(Newport This Week, By Tom Walsh)
The Opera House Theater and Performing Arts Center board of trustees announced Wednesday, June 24, that Brenda Nienhouse of Spokane, Wash., has been selected as their new executive director.
Nienhouse, with more than 30 years of leadership experience in the arts, comes to Newport after nine years in a similar role at the Fox Theater of Spokane and the Spokane Symphony.
In that position, Nienhouse spearheaded a successful $30 million capital campaign and construction project that restored the Fox. When the rejuvenated theater reopened in November, 2007, her work received numerous awards— including the prestigious National Preservation Award bestowed by the National Trust for Historic Preservation.
Nienhouse’s first task in Newport will be to lead a similar restoration project for the Opera House located at 19 Touro St. in Washington Square. The Opera House is currently closed and has no executive director.
“I am thrilled to be joining a community that recognizes the power of a theater restoration to enhance a city’s creative vitality and cultural vibrancy,” Nienhouse told Newport This Week. “Newport is already one of the most beautiful cities in America, and this town and this theater project excite me tremendously. I look forward to helping bring this beautiful theater back to life.”
“She was a perfect fit for us,” John Creighton, vice chairman of the board of trustees, told Newport This Week. “It was uncanny how she fit exactly what we were looking for. With her experience she had everything we needed.”

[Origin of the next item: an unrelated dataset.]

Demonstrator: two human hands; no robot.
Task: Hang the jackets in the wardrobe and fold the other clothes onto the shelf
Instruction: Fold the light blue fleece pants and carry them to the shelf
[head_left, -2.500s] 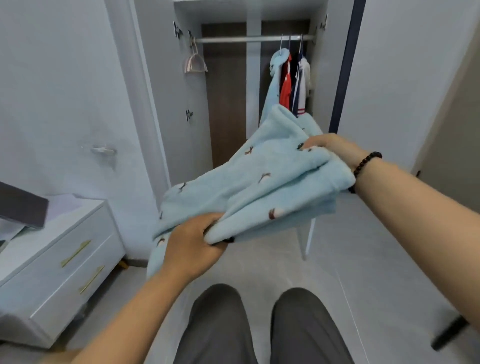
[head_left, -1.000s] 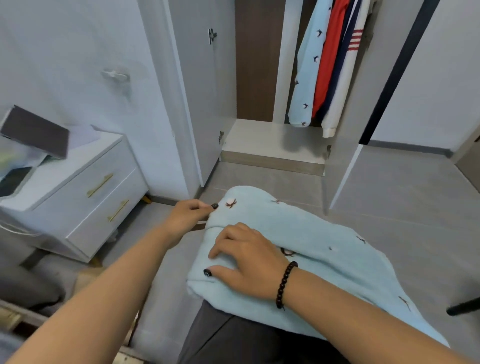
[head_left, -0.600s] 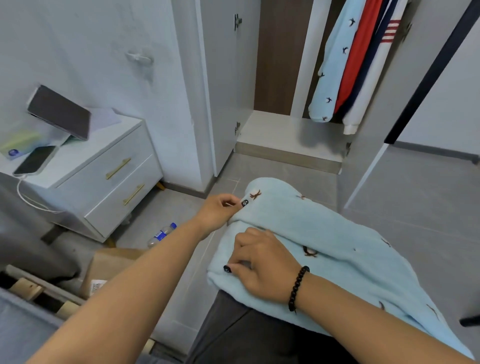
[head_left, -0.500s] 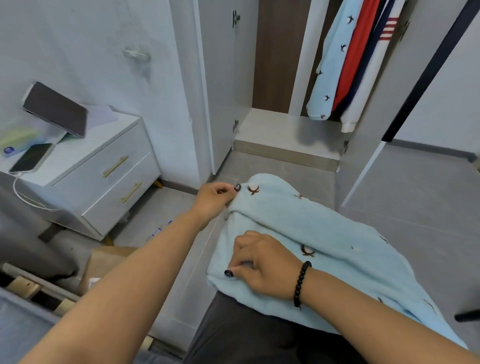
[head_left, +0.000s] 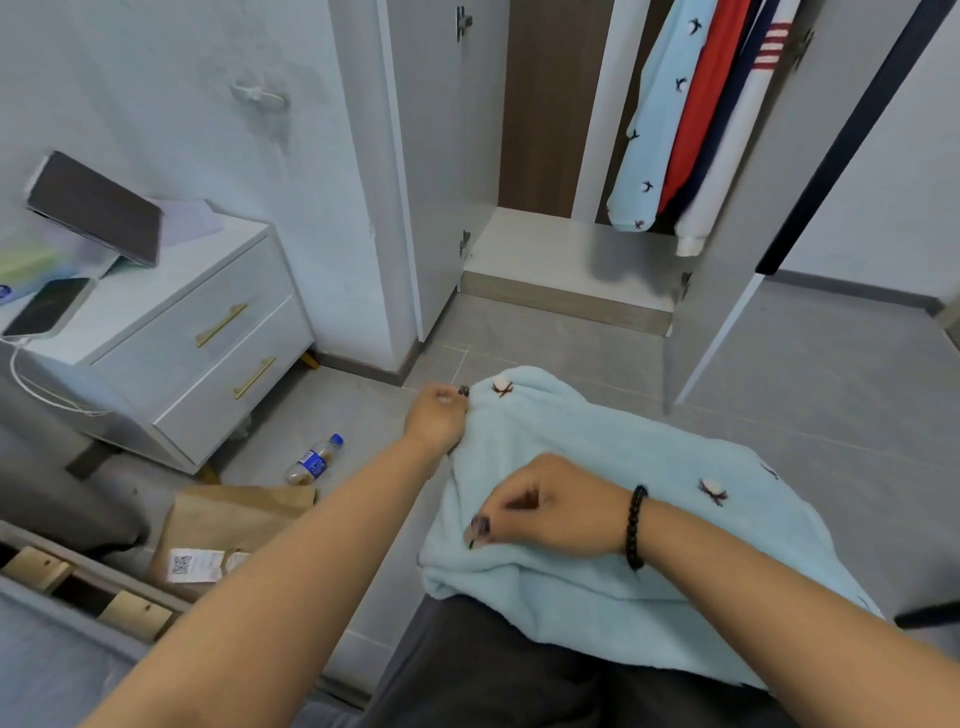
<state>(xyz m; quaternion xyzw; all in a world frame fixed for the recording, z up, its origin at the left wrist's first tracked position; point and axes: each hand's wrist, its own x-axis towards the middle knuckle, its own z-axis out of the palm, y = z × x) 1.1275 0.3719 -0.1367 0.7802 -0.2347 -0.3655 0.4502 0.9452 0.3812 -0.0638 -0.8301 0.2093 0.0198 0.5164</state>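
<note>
A pale blue fleece garment (head_left: 613, 467) with small dark motifs is lying partly folded across the person's lap.

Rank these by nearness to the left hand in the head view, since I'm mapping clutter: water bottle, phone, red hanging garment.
From the left hand:
1. Water bottle, on the floor just left.
2. Red hanging garment, in the wardrobe, up right.
3. Phone, far left on the nightstand.
</note>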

Trustees Chair Alison Vareika, added in a press release, “We are excited that Brenda will be joining our team to manage our efforts to get the Opera House renovated and open for Newport. She knows firsthand the transformative power of a theater revitalization project, and has a proven record of excellence and innovation in creative programming for theaters and arts centers.”
Vareika described Nienhouse as possessing a “depth of experience” and said that “her leadership credentials are exceptional.”
According to a press release that announced Nienhouse’s plans to leave Spokane, she was “affectionately known as the ‘Mother of the Fox.’
Besides her role at the Fox Theater and Spokane Symphony, Nienhouse has also served as manager of the Finger Lakes Music Festival, the St. Louis Symphony, the Los Angeles Philharmonic and the Holland Area Arts Council. “Her work in cultivating partnerships with local leaders, arts supporters and patrons will be invaluable to the success of Newport’s Opera House Theater,” Vareika said.
The Newport center’s new executive director assumes her new job with a head start on a capital campaign thanks to Rhode Island’s voters approving a cultural facilities bond issue last November, from which $4.2 million was targeted for the Newport Opera House. The project also qualifies for federal and historic tax credits.
Last November the center’s board also launched another fundraising drive, a $5.2 million “community capital campaign” to match state funds. The Alletta Morris Mc- Bean Charitable Trust has already committed $750,000 for naming rights to the new stage. The board hopes to begin the reconstruction effort in early 2016.
Overall, the project is expected to cost between $14 million and $17 million and take four years to complete. The Opera House is one of the oldest surviving theaters in the United States.